Short answer
Using multiple stacks is not compatible with legacy software and hardware.
Detailed answer
The paper Defending Embedded Systems Against Control Flow
Attacks (published in 2009) proposes using multiple stacks. The abstract says:
This paper presents a control flow enforcement technique based on an
Instruction Based Memory Access Control (IBMAC) implemented in
hardware. It is specifically designed to protect low-cost embedded
systems against malicious manipulation of their control flow as well
as preventing accidental stack overflows. This is achieved by using a
simple hardware modification to divide the stack in a data and a
control flow stack (or return stack).
You can see the paper for the details of how their system is implemented.

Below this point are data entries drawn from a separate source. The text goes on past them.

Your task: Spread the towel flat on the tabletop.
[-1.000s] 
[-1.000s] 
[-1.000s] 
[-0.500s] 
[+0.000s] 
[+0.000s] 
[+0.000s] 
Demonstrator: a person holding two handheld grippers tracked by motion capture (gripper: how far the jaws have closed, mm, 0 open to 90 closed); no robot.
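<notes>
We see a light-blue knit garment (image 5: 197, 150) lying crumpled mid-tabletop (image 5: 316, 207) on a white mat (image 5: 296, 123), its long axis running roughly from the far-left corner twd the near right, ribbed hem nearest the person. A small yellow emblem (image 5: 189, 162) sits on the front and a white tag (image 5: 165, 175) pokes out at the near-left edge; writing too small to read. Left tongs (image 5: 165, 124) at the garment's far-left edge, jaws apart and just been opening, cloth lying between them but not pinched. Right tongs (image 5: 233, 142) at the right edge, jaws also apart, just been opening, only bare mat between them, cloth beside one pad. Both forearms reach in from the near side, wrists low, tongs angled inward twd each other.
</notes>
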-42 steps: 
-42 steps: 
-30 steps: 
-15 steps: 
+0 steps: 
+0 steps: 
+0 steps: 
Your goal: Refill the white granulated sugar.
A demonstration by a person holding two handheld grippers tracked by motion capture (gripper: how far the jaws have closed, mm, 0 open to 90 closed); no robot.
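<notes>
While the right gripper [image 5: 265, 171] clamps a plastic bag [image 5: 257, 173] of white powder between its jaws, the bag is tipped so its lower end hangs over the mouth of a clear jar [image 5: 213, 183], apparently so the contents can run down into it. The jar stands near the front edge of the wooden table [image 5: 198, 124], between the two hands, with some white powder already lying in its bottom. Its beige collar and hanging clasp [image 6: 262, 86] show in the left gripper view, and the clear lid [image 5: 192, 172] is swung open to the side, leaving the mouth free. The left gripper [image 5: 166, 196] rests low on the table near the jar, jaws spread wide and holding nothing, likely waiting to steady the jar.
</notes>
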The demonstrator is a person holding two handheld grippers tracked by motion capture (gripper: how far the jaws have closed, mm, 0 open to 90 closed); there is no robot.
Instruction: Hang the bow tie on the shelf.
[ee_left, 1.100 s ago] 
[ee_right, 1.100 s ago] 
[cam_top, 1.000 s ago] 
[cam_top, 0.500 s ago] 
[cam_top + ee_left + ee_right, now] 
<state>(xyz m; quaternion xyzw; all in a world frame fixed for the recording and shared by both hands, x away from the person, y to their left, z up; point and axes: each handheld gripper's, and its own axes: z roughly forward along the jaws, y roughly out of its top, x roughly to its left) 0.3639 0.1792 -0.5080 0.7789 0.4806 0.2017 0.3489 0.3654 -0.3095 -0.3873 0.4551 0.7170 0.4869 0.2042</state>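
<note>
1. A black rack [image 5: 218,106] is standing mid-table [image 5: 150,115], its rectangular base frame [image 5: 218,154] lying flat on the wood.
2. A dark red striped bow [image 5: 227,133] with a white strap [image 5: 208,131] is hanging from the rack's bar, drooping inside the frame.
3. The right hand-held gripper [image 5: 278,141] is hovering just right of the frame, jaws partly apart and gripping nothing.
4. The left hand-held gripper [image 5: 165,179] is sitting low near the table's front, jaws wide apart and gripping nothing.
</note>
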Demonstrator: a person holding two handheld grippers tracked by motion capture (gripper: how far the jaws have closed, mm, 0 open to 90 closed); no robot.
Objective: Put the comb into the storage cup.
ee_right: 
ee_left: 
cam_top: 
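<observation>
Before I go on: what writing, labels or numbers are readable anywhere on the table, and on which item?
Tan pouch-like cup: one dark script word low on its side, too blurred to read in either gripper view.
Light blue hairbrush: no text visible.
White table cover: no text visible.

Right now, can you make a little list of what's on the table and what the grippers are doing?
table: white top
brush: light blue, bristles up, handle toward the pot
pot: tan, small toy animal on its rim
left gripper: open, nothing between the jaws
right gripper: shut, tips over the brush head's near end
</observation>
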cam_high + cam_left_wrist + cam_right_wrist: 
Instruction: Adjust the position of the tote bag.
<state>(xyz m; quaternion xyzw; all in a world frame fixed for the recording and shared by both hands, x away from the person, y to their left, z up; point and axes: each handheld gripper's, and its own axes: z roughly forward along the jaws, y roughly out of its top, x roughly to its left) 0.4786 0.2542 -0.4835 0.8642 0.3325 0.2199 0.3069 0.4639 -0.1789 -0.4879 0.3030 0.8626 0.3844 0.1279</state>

As to the question of why this (or a similar) technique has not already been adopted, the introduction of the paper gives some hints (emphasis added):
Given the high impact that control flow attacks had on commodity
systems, many countermeasure techniques have been proposed to defend
against such attacks, such as: binary randomisation [14], memory
layout randomisation [20, 21], stack canaries [9], tainting of suspect
data [19] enforcing pages to be writable or executable [3, 21],
Control Flow Integrity enforcement [1]. However, most of those
countermeasures are demanding in terms of computation capabilities,
memory usage and often rely on hardware that is unavailable to simple
micro-controllers such as a Memory Management Unit (MMU) or execution
rings. Moreover, they mostly use software solutions as hardware
modifications (for example on the IA-32 architecture) are difficult
and likely to cause problems with legacy applications.
Basically a system that uses multiple stacks is not compatible with legacy hardware and/or software. It is very difficult to make this sort of change for general purpose computing where legacy code needs to be supported.
Instead a large number of other possible solutions have been proposed and implemented that help mitigate security vulnerabilities associated with stack overflow.